Lines in the records below that contain the word "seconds" must each be copied.

Records provided ->
■ ■ ■ ■

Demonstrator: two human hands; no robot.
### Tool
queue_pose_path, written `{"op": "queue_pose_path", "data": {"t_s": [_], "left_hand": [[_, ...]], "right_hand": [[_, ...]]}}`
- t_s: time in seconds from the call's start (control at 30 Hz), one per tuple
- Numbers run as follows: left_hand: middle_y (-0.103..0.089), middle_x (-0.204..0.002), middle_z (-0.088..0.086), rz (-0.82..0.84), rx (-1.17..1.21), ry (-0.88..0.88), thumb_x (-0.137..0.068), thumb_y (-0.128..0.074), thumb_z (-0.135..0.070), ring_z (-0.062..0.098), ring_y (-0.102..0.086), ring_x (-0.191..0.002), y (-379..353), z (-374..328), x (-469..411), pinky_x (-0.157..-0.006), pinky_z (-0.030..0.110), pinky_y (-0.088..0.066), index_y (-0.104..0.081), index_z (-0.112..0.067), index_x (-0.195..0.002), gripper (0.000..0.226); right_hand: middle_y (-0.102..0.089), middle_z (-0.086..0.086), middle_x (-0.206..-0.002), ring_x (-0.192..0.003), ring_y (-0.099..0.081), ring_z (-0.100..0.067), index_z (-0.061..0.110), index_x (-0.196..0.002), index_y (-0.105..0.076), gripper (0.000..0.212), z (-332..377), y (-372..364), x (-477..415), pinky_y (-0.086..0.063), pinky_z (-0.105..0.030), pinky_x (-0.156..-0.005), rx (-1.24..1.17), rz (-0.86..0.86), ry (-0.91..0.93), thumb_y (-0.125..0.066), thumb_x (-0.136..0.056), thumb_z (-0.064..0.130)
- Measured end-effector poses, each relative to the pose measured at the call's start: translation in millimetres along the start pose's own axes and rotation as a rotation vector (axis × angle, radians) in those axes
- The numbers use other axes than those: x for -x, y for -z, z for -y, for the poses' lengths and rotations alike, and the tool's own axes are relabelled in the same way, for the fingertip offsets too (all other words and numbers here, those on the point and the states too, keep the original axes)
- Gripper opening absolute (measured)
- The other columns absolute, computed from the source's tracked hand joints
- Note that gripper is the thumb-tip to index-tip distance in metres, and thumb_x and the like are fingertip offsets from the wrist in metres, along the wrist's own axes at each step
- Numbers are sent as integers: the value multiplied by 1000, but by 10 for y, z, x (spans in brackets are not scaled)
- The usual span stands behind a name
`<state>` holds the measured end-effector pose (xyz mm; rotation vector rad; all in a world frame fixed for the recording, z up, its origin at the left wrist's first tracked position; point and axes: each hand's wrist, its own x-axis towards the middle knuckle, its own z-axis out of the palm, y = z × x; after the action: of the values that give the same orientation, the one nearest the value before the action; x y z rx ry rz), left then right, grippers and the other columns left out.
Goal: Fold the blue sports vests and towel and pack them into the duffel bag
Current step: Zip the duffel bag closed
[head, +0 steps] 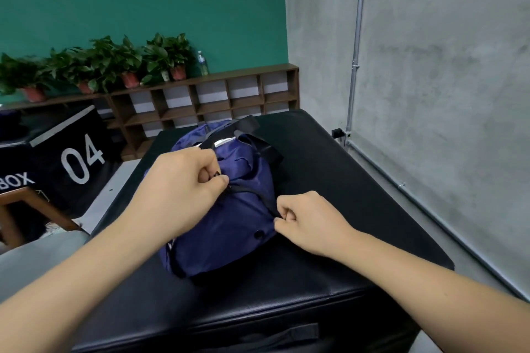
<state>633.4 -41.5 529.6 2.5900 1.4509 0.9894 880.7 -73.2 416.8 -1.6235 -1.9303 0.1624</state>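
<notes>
A navy blue duffel bag (229, 226) with black straps lies on a black padded block (329, 180). My left hand (183, 189) sits on top of the bag and pinches a small black zipper pull along the bag's top seam. My right hand (307, 219) pinches the bag's fabric at the near end of the zipper line on its right side. The zipper looks closed between the two hands. No vests or towel show; the bag's inside is hidden.
A black box marked "04" (71, 157) stands to the left, with a wooden frame (34, 209) below it. A wooden cubby shelf (206, 100) with potted plants (114, 66) and a water bottle (202, 63) lines the green wall. A grey wall with a metal pipe (357, 46) is to the right.
</notes>
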Motion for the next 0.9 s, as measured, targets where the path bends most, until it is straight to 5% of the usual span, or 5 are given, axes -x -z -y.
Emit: {"op": "queue_pose_path", "data": {"t_s": [0.3, 0.47, 0.63, 0.77, 0.9], "left_hand": [[-56, -55, -1, 28, 199, 346, -91, -80, -24, 9, -43, -51, 265, 527, 443, -58, 33, -33, -64, -14, -69, 28], [-49, -62, 7, 147, 429, 473, -92, -80, -37, 17, -36, -59, 225, 826, 744, -63, 36, -26, -54, -15, -67, 41], [-64, -83, 24, 246, 545, 556, -74, -75, -55, 14, -58, -86, 40, 1050, 933, -82, 40, -34, -62, -13, -72, 44], [-52, -62, -1, 336, 628, 645, -91, -80, -27, 12, -40, -63, -118, 1055, 1043, -65, 35, -27, -62, -14, -64, 35], [-50, -59, 1, 440, 566, 720, -90, -80, -26, 17, -41, -64, -270, 1137, 1146, -61, 32, -29, -68, -16, -64, 30]], "right_hand": [[-63, 1, -64, -64, -58, -21, 16, -68, -50, 27, -81, 10, -45, -52, -39, -62, 29, 128, -136, -68, -78, 34], [-63, 5, -61, -59, -55, -16, 19, -69, -53, 23, -55, -11, -36, -52, -38, -61, 27, 131, -150, -69, -80, 31], [-63, 9, -59, -59, -59, -15, 19, -66, -52, 26, -31, -12, -45, -52, -39, -62, 63, 151, -147, -70, -80, 32], [-64, 7, -61, -61, -60, -17, 18, -66, -54, 27, -3, -12, -32, -53, -39, -63, 68, 164, -188, -71, -81, 32], [-64, 5, -60, -61, -60, -18, 18, -65, -55, 28, -5, -25, -34, -54, -40, -64, 70, 183, -210, -73, -83, 32]]}}
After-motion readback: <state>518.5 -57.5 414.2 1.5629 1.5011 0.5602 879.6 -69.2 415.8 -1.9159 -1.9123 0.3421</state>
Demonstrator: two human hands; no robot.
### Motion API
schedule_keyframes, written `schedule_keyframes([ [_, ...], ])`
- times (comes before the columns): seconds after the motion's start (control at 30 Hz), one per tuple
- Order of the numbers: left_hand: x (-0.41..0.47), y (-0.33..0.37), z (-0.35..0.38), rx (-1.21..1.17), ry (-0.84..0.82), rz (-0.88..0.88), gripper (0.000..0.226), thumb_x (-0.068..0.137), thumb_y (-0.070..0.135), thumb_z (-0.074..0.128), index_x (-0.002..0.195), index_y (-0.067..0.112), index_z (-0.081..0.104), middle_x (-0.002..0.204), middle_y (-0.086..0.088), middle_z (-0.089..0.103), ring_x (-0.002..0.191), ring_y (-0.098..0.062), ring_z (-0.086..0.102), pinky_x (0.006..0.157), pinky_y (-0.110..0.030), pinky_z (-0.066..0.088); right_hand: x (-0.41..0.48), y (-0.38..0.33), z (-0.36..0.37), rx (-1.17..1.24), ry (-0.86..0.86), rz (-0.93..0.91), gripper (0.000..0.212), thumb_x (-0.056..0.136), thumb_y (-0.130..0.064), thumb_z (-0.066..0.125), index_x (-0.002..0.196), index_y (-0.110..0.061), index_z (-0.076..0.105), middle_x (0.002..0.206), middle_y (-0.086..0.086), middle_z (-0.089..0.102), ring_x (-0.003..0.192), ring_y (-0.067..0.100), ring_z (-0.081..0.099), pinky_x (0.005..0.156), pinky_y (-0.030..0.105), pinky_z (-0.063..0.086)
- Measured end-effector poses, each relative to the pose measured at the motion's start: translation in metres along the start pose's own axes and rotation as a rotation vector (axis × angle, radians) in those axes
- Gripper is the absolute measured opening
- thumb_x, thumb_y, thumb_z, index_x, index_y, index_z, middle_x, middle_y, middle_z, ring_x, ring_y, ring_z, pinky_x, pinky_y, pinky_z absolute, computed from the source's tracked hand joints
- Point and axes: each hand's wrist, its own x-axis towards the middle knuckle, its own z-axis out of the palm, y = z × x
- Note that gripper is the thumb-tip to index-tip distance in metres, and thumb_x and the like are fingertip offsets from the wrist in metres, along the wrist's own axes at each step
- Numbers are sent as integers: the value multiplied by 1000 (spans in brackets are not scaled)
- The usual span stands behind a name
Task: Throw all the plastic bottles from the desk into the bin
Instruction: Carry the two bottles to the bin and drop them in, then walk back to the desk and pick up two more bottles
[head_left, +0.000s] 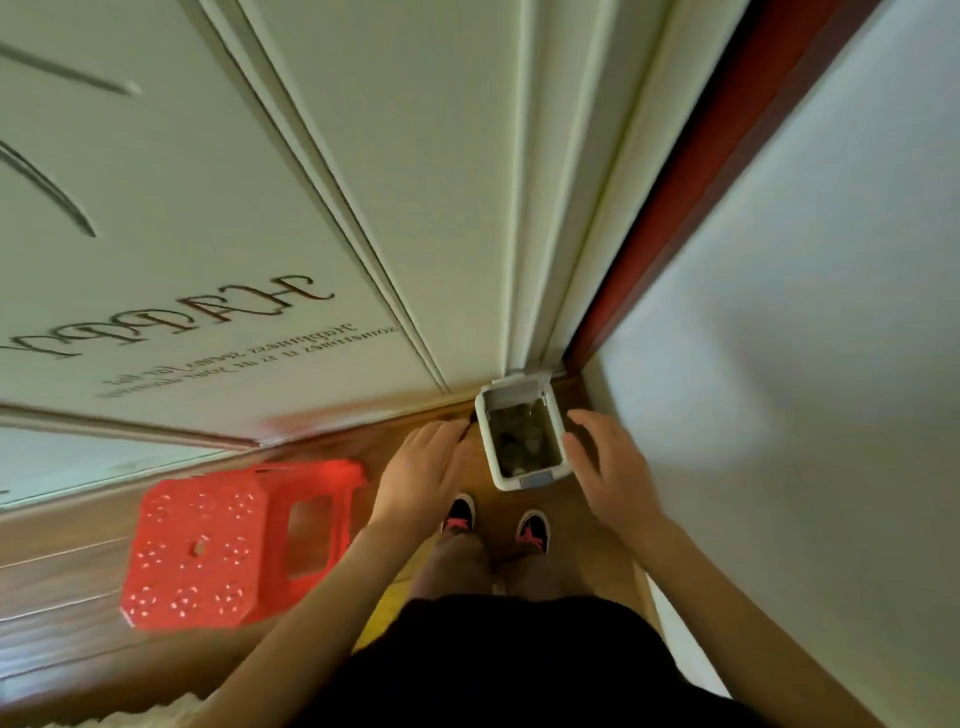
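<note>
A small white bin (551, 479) stands on the wooden floor in the corner, its lid flipped up against the door frame. Inside it lies a dim heap of clear, crumpled things; I cannot tell what they are. My left hand (423, 470) hovers just left of the bin, fingers spread, holding nothing. My right hand (605, 462) hovers just right of the bin, also spread and empty. No bottle shows outside the bin, and the desk is out of view.
A red plastic stool (218, 545) stands on the floor to the left. A white sliding door with "Happy" lettering (171, 317) fills the left, a white wall (805, 338) the right. My feet in black-and-pink shoes (532, 530) stand right before the bin.
</note>
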Motion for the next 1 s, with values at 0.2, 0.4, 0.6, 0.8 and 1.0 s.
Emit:
schedule_keyframes([
  [0.2,-44,6,-29,-89,-76,-87,45,96,42,35,128,19,56,124,3,61,118,-15,54,95,-24,38,-57,-13,-30,-78,-71,71,58,93,-57,30,131,-21,54,133,-3,57,112,5,49,96,18,35],
  [0.4,-59,-13,-26,-154,-182,-168,32,99,33,41,124,22,59,117,8,61,103,-3,55,86,-19,39,-89,1,-21,-35,-45,205,41,99,-46,38,127,-23,55,122,-8,57,106,4,50,98,24,44],
  [0.6,-21,-12,-52,-201,-248,-43,21,98,32,43,94,35,64,92,14,67,88,-5,61,78,-27,48,-103,-24,-11,122,281,408,36,98,-43,45,124,-21,58,120,-3,63,108,15,60,98,37,50],
  [0.8,47,1,-87,-72,-426,339,23,96,32,47,108,22,64,108,1,67,99,-15,62,85,-19,46,-138,-69,6,256,663,598,28,99,-35,46,120,-21,59,113,-4,64,102,14,61,92,33,52],
  [1.0,71,39,-80,-64,-629,543,23,100,28,42,106,24,64,105,3,67,94,-7,60,81,-16,41,-212,-108,51,353,872,811,29,99,-35,48,122,-21,58,108,-12,61,98,7,60,84,20,49],
])
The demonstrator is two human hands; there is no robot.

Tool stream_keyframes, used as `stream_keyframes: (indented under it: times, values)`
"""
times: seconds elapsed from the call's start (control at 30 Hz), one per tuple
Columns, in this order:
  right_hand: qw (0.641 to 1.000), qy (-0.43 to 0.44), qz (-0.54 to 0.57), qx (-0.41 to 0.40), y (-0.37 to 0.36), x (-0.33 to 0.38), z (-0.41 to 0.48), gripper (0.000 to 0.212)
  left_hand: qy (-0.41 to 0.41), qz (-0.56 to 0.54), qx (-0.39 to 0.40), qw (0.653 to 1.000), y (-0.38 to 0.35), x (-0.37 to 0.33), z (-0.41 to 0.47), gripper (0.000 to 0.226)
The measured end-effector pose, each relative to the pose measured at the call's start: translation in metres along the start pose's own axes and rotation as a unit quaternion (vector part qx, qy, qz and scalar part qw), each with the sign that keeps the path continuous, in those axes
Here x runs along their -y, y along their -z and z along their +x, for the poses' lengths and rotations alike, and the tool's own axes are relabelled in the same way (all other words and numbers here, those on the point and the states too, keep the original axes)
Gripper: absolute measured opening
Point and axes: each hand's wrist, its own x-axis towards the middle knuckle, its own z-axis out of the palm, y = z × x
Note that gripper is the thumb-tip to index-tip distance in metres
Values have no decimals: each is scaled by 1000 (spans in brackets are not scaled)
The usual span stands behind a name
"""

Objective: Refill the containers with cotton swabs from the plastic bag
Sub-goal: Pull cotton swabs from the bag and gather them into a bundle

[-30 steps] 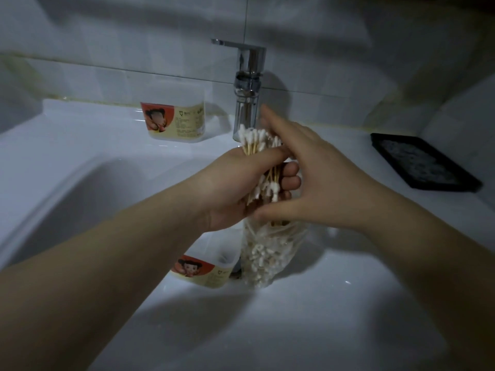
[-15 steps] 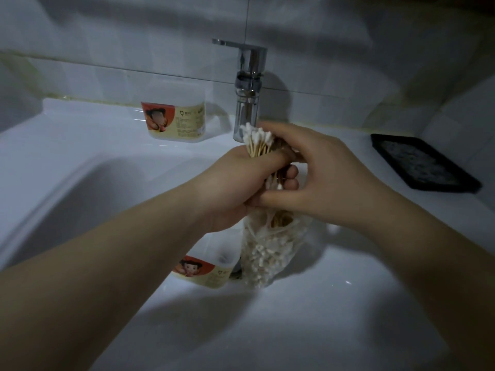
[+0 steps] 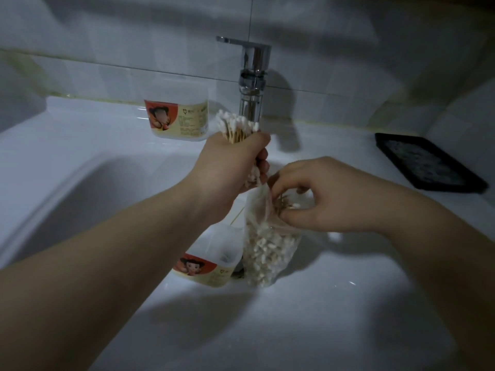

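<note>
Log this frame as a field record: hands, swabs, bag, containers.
left hand: grips swab bundle, tips up, in front of faucet
right hand: fingers in plastic bag mouth, pinching bagged swabs
plastic bag: held upright, part full
near container: left of bag, looks open-topped
far container: on basin ledge, left of faucet
black tray: far right

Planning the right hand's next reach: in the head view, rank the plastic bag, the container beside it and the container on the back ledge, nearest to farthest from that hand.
1. plastic bag: the right hand reaches into its mouth.
2. near container: just left of the bag.
3. far container: back ledge, left of the faucet.
</note>
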Motion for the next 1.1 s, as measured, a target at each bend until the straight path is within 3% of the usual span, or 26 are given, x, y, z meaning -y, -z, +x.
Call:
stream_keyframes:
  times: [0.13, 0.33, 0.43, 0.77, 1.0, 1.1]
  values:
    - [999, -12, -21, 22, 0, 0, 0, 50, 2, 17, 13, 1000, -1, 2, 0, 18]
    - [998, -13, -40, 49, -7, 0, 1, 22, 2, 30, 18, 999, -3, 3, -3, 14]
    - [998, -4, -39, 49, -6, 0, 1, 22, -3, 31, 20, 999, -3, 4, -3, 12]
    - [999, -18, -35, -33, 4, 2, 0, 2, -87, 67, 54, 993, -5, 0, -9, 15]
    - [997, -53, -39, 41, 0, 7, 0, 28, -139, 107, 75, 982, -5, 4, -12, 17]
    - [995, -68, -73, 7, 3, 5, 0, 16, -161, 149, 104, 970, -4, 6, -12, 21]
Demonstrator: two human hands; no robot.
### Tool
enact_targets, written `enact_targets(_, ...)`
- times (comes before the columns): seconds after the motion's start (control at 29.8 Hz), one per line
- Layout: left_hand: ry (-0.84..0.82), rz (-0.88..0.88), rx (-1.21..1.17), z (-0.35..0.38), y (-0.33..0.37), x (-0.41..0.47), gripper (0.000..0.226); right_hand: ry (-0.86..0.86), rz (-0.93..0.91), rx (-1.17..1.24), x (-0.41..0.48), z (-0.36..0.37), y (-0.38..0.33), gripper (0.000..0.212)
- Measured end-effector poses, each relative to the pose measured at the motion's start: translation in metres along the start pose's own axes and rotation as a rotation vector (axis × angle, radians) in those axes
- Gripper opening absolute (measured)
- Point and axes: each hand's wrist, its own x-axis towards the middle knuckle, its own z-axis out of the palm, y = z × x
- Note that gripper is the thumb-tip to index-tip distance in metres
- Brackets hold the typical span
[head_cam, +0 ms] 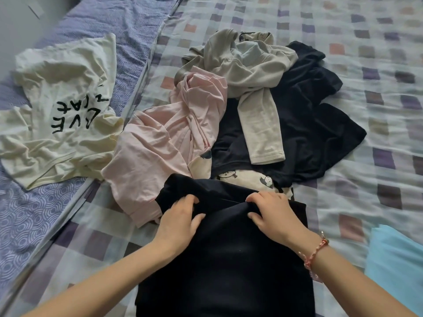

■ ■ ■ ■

Result of this task ->
- t_s: time in seconds from the call's start (control at 30 Hz), one per tuple
- times (comes before the columns): seconds after the motion's start (control at 30 Hz), one per tuple
times: seconds elapsed from the call's start (control at 30 Hz), one per tuple
- times (comes before the columns): seconds after the motion's start (control at 29.8 Hz), one per line

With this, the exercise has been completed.